> **Exercise brief**:
Everything in the data below is to be reproduced without any deviation.

---

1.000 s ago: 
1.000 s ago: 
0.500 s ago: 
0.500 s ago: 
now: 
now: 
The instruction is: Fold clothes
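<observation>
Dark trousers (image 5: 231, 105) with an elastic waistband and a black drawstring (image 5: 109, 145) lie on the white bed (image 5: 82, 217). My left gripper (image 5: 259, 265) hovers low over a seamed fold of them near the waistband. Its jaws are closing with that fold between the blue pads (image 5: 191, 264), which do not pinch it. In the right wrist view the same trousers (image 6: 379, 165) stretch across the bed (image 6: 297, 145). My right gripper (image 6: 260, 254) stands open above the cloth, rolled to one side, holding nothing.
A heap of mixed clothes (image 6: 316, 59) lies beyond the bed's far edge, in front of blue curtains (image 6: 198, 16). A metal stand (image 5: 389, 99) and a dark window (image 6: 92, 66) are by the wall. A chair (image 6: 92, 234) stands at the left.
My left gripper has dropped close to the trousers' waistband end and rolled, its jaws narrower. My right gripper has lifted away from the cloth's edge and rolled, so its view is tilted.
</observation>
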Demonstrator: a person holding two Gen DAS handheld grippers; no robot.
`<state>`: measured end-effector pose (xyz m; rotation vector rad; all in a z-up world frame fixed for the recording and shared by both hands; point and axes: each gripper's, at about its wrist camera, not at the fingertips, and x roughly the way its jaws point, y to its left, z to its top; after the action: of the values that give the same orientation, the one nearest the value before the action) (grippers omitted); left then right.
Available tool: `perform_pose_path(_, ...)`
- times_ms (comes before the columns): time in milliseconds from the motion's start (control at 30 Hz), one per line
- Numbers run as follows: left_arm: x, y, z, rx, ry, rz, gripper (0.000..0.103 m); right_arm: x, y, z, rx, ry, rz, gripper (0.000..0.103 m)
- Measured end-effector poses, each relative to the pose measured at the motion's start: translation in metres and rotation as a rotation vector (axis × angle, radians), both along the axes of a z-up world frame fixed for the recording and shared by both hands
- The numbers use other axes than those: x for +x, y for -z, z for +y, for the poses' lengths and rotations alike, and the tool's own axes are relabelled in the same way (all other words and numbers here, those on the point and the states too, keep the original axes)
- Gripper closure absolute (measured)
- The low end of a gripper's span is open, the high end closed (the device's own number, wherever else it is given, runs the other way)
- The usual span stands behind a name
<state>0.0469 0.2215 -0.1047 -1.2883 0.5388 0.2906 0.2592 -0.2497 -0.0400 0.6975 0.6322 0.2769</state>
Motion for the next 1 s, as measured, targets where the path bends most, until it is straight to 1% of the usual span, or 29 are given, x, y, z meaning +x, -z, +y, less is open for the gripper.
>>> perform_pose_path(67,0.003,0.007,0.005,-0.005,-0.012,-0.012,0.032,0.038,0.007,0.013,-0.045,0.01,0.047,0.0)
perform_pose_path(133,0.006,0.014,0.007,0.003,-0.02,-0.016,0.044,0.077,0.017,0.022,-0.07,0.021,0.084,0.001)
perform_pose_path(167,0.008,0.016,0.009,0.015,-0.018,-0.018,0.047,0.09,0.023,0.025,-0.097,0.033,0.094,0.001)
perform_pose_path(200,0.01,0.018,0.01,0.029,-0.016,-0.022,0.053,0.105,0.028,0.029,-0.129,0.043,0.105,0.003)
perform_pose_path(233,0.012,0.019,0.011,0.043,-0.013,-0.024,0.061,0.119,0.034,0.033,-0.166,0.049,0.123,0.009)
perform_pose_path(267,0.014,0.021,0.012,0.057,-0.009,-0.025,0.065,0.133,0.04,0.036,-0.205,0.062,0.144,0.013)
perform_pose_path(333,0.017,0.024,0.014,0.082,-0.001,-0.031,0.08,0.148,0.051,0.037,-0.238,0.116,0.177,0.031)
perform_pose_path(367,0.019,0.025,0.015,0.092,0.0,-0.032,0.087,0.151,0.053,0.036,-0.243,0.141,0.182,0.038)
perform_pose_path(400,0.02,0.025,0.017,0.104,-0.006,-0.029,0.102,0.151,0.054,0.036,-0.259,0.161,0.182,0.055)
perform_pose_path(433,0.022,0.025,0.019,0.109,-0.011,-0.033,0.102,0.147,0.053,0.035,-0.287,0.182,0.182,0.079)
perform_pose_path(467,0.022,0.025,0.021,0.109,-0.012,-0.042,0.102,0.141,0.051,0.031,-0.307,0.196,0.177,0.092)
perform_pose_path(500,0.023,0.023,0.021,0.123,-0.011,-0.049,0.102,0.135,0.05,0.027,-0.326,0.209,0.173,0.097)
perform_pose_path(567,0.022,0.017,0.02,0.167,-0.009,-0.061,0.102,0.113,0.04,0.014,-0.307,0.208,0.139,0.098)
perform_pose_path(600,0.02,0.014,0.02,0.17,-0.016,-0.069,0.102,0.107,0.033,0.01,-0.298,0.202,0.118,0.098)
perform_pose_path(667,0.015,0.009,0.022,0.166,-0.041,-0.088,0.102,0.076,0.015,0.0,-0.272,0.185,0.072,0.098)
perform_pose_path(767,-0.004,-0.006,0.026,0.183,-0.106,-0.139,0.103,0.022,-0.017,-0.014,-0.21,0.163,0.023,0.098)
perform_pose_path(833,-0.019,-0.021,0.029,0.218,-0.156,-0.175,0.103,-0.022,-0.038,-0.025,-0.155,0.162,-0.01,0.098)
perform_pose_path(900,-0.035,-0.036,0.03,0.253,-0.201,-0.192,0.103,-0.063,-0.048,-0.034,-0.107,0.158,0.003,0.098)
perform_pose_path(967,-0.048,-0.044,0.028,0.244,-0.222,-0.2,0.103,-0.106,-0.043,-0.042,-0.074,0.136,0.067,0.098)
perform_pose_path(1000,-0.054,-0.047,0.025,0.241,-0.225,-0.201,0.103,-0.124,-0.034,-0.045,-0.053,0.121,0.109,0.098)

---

> **Problem solution**:
1.000 s ago: 
1.000 s ago: 
0.500 s ago: 
0.500 s ago: 
now: 
now: 
The instruction is: Fold clothes
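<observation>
Dark trousers (image 5: 231, 105) with an elastic waistband and a black drawstring (image 5: 109, 145) lie on the white bed (image 5: 82, 217). My left gripper (image 5: 259, 265) hovers low over a seamed fold of them near the waistband. Its jaws are closing with that fold between the blue pads (image 5: 191, 264), which do not pinch it. In the right wrist view the same trousers (image 6: 379, 165) stretch across the bed (image 6: 297, 145). My right gripper (image 6: 260, 254) stands open above the cloth, rolled to one side, holding nothing.
A heap of mixed clothes (image 6: 316, 59) lies beyond the bed's far edge, in front of blue curtains (image 6: 198, 16). A metal stand (image 5: 389, 99) and a dark window (image 6: 92, 66) are by the wall. A chair (image 6: 92, 234) stands at the left.
My left gripper has dropped close to the trousers' waistband end and rolled, its jaws narrower. My right gripper has lifted away from the cloth's edge and rolled, so its view is tilted.
</observation>
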Demonstrator: a person holding two Gen DAS handheld grippers; no robot.
`<state>`: measured end-effector pose (xyz m; rotation vector rad; all in a z-up world frame fixed for the recording and shared by both hands; point and axes: each gripper's, at about its wrist camera, not at the fingertips, and x roughly the way its jaws point, y to its left, z to its top; after the action: of the values that give the same orientation, the one nearest the value before the action) (grippers omitted); left then right.
Available tool: `perform_pose_path(_, ...)`
- times_ms (comes before the columns): time in milliseconds from the motion's start (control at 30 Hz), one per line
- Numbers run as follows: left_arm: x, y, z, rx, ry, rz, gripper (0.000..0.103 m); right_arm: x, y, z, rx, ry, rz, gripper (0.000..0.103 m)
- Measured end-effector poses, each relative to the pose measured at the motion's start: translation in metres and rotation as a rotation vector (axis × angle, radians), both along the axes of a z-up world frame fixed for the recording and shared by both hands
- The numbers use other axes than those: x for +x, y for -z, z for +y, for the poses' lengths and rotations alike, and the tool's own axes are relabelled in the same way (all other words and numbers here, those on the point and the states too, keep the original axes)
- Gripper closure absolute (measured)
- The low end of a gripper's span is open, the high end closed (the device's own number, wherever else it is given, runs the other way)
- The usual span stands behind a name
<state>0.0469 0.2215 -0.1047 -1.2883 0.5388 0.2906 0.2592 -0.2497 -0.0400 0.6975 0.6322 0.2769</state>
Motion for the next 1 s, as measured, targets where the path bends most, until it is straight to 1% of the usual span, or 29 are given, x, y, z meaning +x, -z, +y, less is open for the gripper.
>>> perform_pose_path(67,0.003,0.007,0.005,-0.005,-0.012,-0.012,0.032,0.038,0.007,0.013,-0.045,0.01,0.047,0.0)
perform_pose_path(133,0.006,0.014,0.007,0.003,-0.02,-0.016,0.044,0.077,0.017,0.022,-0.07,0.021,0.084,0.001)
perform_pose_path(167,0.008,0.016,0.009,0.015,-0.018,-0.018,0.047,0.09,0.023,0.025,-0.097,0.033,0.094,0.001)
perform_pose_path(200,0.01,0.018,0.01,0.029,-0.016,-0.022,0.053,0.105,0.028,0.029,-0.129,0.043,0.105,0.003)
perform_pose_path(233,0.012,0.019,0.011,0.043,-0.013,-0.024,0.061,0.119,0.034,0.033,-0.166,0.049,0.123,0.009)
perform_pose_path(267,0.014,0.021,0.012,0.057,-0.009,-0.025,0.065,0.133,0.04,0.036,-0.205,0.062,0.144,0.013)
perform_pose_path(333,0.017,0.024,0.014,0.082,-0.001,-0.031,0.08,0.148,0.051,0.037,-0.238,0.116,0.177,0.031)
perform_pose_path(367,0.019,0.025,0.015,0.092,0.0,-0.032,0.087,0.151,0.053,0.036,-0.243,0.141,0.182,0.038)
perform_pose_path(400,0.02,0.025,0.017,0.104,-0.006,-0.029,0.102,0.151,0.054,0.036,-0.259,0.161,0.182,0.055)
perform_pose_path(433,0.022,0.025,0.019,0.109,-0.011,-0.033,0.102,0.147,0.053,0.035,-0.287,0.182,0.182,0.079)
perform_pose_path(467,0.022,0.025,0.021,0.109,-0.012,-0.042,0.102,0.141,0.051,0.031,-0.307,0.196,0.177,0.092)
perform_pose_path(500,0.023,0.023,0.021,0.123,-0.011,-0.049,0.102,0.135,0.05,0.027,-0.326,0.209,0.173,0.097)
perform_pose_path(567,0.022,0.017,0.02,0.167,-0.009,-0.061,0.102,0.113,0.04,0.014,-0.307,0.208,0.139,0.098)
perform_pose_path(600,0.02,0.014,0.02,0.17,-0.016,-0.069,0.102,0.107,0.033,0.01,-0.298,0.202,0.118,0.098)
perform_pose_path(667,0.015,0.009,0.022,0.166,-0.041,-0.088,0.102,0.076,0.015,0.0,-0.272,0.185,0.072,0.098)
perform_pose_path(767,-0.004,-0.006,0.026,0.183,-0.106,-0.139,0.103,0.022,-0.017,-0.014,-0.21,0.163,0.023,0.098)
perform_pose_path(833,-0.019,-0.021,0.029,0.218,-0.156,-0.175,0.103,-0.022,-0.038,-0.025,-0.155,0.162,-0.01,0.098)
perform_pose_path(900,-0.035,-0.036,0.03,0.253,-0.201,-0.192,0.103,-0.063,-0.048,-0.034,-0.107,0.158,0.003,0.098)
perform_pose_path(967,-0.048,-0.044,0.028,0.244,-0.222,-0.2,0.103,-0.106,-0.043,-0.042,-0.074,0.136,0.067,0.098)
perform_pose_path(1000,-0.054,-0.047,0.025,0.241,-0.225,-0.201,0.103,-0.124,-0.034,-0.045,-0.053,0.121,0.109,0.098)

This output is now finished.